理念的差异让二人分道扬镳。本以为就此相安无事,可是没想到,岩土族认为极乐派的老祖背叛了他们,便派人出面训斥,结果极乐派弟子认为他们无权过问本派事务,双方大打出手,因此结怨,曾经的兄弟,也反目成仇。
极乐派因为提出了众生平等的思想,势力扩张迅速,岩土族频繁出征,吃了大亏。而一直处于被动的极乐派,熬过了创派初期最艰难的时刻之后也缓过劲来,他们选择以其人之道还治其人之身,将岩土族打压。
直到这里,周毅才听到了和欢喜禅所说有些相符合的地方,岩土族最终濒临凋零,仅靠几位大能支撑着,无可奈何之下,作为族长的接班人,亲自出面找到极乐派的老祖,想要调停双方之间的争斗。
因为极乐派老祖本就是岩土族出身,见岩土族到了如今地步,心中也甚为不忍,当下也是答应,然而双方其他人却不打算就此收手。
岩土族的老人频频出手,而极乐派的长老们也是霸气回击,结果双方两败俱伤不说,极乐派的老祖更是惨死。这让那人心中甚是悲愤,当下带着岩土族的人扯到了荒漠中,在那里生活。

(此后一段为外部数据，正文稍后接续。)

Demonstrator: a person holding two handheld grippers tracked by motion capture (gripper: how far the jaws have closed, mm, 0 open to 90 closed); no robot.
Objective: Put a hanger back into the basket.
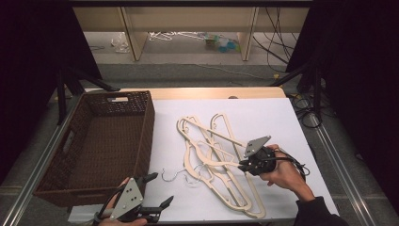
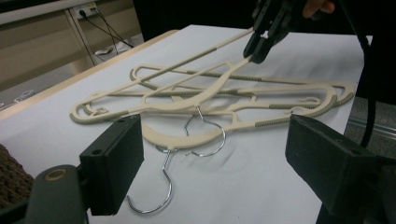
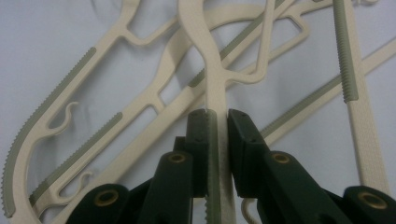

然而,树欲静而风不止,岩土族想要远离是非之地,可是极乐派的一些人却不想让他们安宁下来。他们不顾老祖死前的叮嘱,对岩土族痛下杀手,不断有大能死在战乱中,岩土族也日渐式微。
终于,岩土族老祖再也受不了这样的战乱,他狂怒回击,将极乐派高手铲平,随后带着族人搬入到了这荒漠的地下,那个山洞,那条地下河,还有那座宫殿,都是他们做出来的。